Embarrassing follow-up to PR #4. I wrote:
script-src: 'unsafe-inline' https://www.googletagmanager.com;
img-src: www.googletagmanager.com;
Colons. There shouldn't be colons. CSP directive syntax is <directive-name> <source-list>;, space-separated, no punctuation between the name and the list.
The browser's reaction to a malformed directive is to silently ignore it, which is the most useless possible failure mode for a developer who wants to know whether their fix worked.

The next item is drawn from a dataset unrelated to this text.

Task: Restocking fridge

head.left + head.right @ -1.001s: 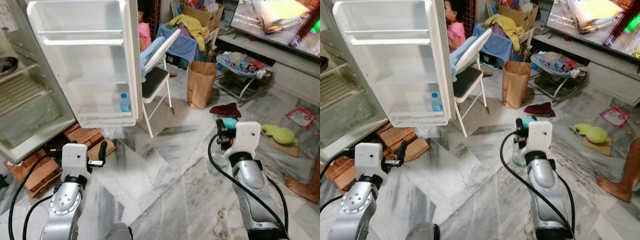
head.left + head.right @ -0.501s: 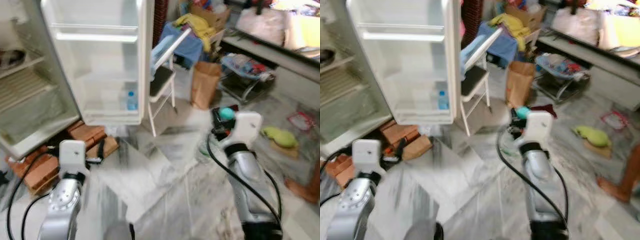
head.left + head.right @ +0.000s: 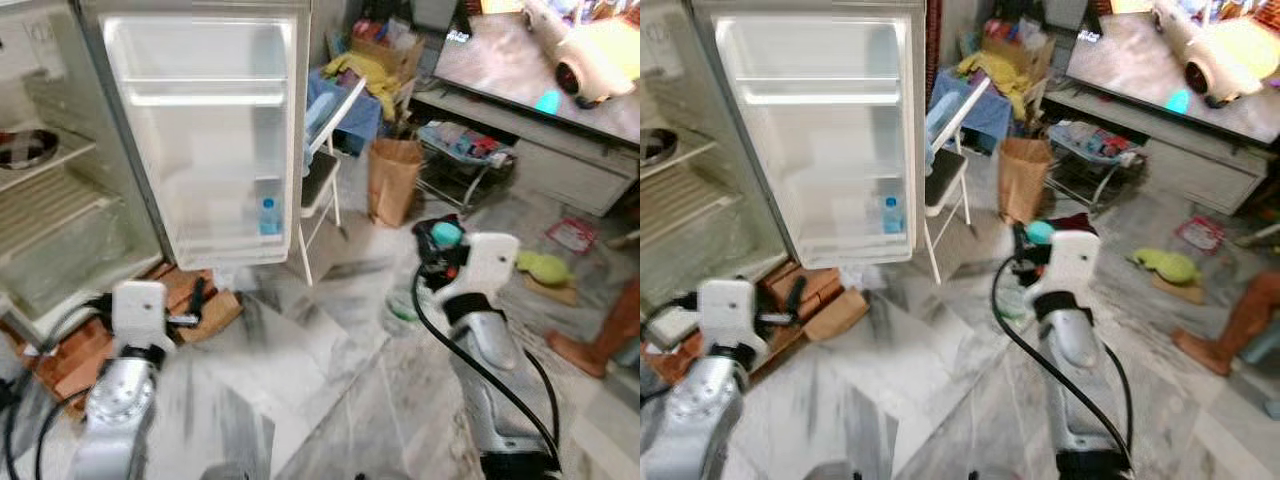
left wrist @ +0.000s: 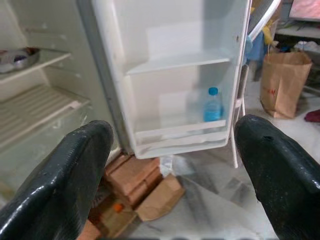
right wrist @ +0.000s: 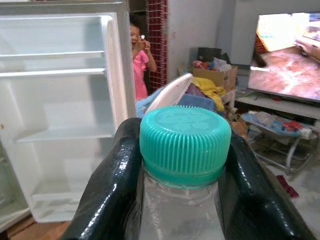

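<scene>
- Gripping a clear water bottle (image 5: 180,200) by the neck, the right gripper (image 3: 437,262) is holding it up over the marble floor (image 3: 330,340); the two black fingers (image 5: 107,185) are pressing on each side just under the teal cap (image 5: 185,142); the bottle's body is hanging below the gripper
- The left gripper (image 4: 175,170) is spreading its fingers wide and holding nothing; it is pointing at the fridge (image 3: 60,190)
- The fridge door (image 3: 215,130) is standing wide open; a small bottle with a blue cap (image 4: 213,106) is sitting upright on the lowest door shelf; the shelves above it are bare
- Red bricks (image 3: 180,290) are lying under the fridge
- A white folding chair (image 3: 325,165) is standing just beside the open door; a brown paper bag (image 3: 393,180) is standing on the floor past the chair
- A person in a pink top (image 5: 140,65) is standing behind the door
- A big screen (image 3: 540,55) is glowing on the far right; a bare foot (image 3: 580,352) is resting on the floor near the right arm
</scene>
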Available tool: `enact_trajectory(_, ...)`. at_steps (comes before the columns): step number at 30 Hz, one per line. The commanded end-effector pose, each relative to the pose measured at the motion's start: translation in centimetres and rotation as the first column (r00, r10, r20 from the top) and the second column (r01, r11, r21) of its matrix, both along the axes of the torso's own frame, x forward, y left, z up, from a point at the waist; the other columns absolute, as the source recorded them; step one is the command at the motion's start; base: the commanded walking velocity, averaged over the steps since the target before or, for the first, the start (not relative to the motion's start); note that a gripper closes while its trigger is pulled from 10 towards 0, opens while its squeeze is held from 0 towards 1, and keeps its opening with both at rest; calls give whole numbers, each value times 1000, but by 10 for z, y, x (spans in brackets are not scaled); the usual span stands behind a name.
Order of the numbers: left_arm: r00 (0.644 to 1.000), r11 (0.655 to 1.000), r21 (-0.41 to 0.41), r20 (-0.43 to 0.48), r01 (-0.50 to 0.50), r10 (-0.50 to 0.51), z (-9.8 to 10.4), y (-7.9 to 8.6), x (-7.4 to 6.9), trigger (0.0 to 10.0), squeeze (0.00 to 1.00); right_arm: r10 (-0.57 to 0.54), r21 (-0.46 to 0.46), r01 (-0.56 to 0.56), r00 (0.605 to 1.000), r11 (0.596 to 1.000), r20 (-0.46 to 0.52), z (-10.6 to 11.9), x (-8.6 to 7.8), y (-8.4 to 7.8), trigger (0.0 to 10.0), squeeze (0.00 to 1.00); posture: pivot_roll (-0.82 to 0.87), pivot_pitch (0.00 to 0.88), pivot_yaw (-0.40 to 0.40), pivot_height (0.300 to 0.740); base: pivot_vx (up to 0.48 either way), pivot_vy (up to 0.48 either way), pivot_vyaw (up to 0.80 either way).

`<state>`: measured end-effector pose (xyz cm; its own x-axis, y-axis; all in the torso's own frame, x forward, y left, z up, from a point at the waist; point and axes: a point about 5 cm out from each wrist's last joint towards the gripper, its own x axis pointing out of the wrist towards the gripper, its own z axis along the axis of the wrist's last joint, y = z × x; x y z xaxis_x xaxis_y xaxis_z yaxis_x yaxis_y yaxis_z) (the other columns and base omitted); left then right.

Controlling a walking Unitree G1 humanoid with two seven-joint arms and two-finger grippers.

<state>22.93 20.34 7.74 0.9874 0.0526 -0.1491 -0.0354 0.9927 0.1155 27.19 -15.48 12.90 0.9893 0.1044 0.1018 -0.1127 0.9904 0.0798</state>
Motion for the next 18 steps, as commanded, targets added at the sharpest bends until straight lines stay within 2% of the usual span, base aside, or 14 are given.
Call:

I only caught it by pasting the live response header into one of those CSP validator sites out of suspicion that nothing had changed.
The fix
- script-src: 'unsafe-inline' https://www.googletagmanager.com;
- img-src: www.googletagmanager.com;
+ script-src 'unsafe-inline' https://www.googletagmanager.com;
+ img-src www.googletagmanager.com;Two characters removed. Worth shipping as its own PR because it makes the intent visible in git history: PR #4 added the directives, PR #5 actually made them work. Future me reading git log next.config.js will understand the sequence better than if I'd squashed them.
Lesson I keep re-learning
If a config change "did nothing," check whether the config was actually parsed. Silent-ignore-on-parse-error is the worst failure mode in all of software, and CSP is one of dozens of config formats that handle it that way.